The idea of ​​Brazil Pittoresco arose in 1857: “Mr. Frond intends to visit some of our provinces and copy in grand format the most magnificent points of view, the places that, like the Ipiranga fields, remember our history” reported the Correio that year. This book can be downloaded as a pdf from the website of Biblioteca Brasiliana Guita and José Mindlin. The works there are extremely beautiful.

The images I present have this meaning for me, they carry this feeling, this emotion of the ‘pittorescas’ landscapes, people, customs and public buildings designed / painted by Debret / Rugendas and Frond / Ribeyrolles, hence my decision to show them by attributing them the title of “Minha Amazônia Pittoresca”.
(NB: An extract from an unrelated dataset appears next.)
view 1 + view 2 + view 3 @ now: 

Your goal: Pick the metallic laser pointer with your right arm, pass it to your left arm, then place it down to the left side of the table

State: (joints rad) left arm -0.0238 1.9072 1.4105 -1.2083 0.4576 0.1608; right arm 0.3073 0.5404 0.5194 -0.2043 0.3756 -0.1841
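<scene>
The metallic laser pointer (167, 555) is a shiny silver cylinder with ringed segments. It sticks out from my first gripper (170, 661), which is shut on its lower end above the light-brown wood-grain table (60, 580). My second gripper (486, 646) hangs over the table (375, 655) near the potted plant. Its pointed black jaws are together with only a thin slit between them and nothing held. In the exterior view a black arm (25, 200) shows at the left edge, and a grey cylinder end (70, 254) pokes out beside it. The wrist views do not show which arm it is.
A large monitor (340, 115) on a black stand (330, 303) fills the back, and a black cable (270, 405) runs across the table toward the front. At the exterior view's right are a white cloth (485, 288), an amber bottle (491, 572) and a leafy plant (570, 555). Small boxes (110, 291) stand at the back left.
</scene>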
Among the images I selected there are several Amazonian landscapes, as I usually call them, and in some, you can see the presence of many clouds that, in my view, refer to the clouds of the beautiful pictures of Pittoresco by Antonio Saggese and the great photographer North American Alfred Stieglitz (1864-1946) in his extraordinary series called ‘equivalence’, the equivalence of clouds (during a good period of his life Stieglitz made a large number of photographs only of clouds). That would be a long story to tell here, so I must not dwell on this.

These ‘Amazonian landscapes’ are for me a way of expressing all the strength of the hileia, a term used by the great German naturalist Alexander von Humboldt (1769-1859) to designate the gigantic Amazonian Equatorial Forest that means unexplored virgin forest, with its countless bodies of water, rivers, igarapés, paranás, lakes and their beautiful flooded forests, the igapós.
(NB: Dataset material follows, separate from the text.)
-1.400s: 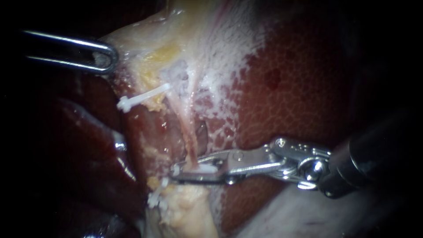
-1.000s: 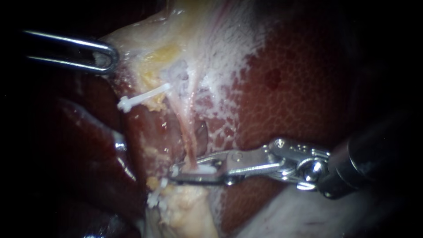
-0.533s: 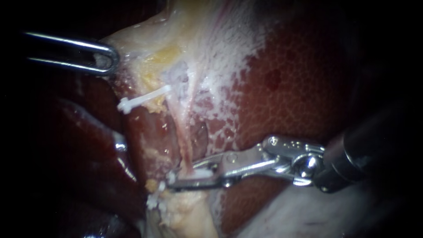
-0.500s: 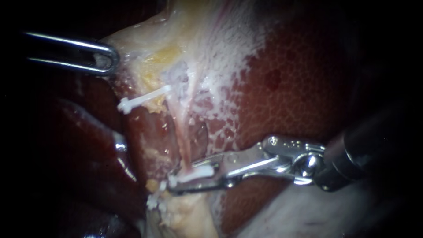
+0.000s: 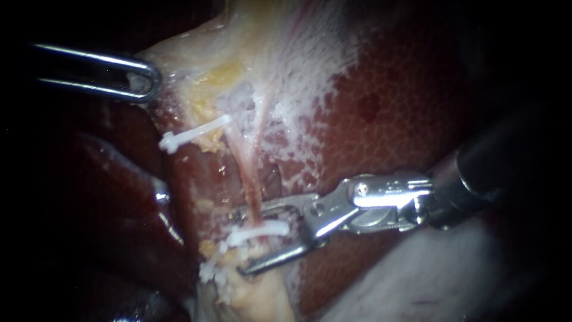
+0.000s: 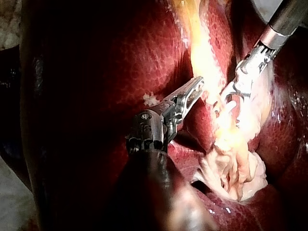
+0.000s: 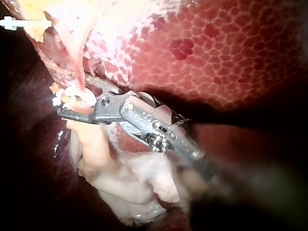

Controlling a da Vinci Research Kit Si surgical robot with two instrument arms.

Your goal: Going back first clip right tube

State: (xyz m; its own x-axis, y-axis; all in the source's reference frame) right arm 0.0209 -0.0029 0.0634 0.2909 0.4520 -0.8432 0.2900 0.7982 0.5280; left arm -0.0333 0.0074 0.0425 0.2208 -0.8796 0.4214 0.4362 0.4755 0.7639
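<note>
A thin pink tube [image 5: 249, 173] runs down the middle of the endoscope view. A white clip [image 5: 257, 233] sits shut across its lower end. My right instrument [image 5: 239, 241] has its jaws open, one above and one below that clip, with a gap on both sides. The right wrist view shows the same clip [image 7: 79, 97] just beyond the right instrument [image 7: 72, 103]. My left instrument [image 5: 142, 76] is shut on pale fatty tissue [image 5: 179, 65] at the upper left. In its own view, the left instrument [image 6: 195, 86] lies against the yellow tissue.
Another white clip [image 5: 193, 133] crosses the tissue higher up, and a third clip [image 5: 208, 271] lies below by yellow fat. Dark red liver [image 5: 393, 119] fills the right side. Pale gallbladder tissue [image 5: 417, 280] lies under the right shaft.
The right instrument's jaws have opened wide and left the white clip shut on the tube. Its wrist and shaft have risen a little. The left instrument has not moved.
</note>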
Other selected photos are either portraits (framed relatively close to the portrait) or contain people. These have very special meanings for me – many stories associated with them – as they are people with whom I had contact during my fieldwork stays and various parts of the Amazon.

For both photography groups that I present, it is impossible for me not to contextualize them with the current and progressive destruction of the Amazon rainforest and contempt and, in many cases, the complete abandonment in relation to the improvement of public policies, by public authorities, in favor of populations (indigenous, riverside, and other ethnic groups) of this region in the country.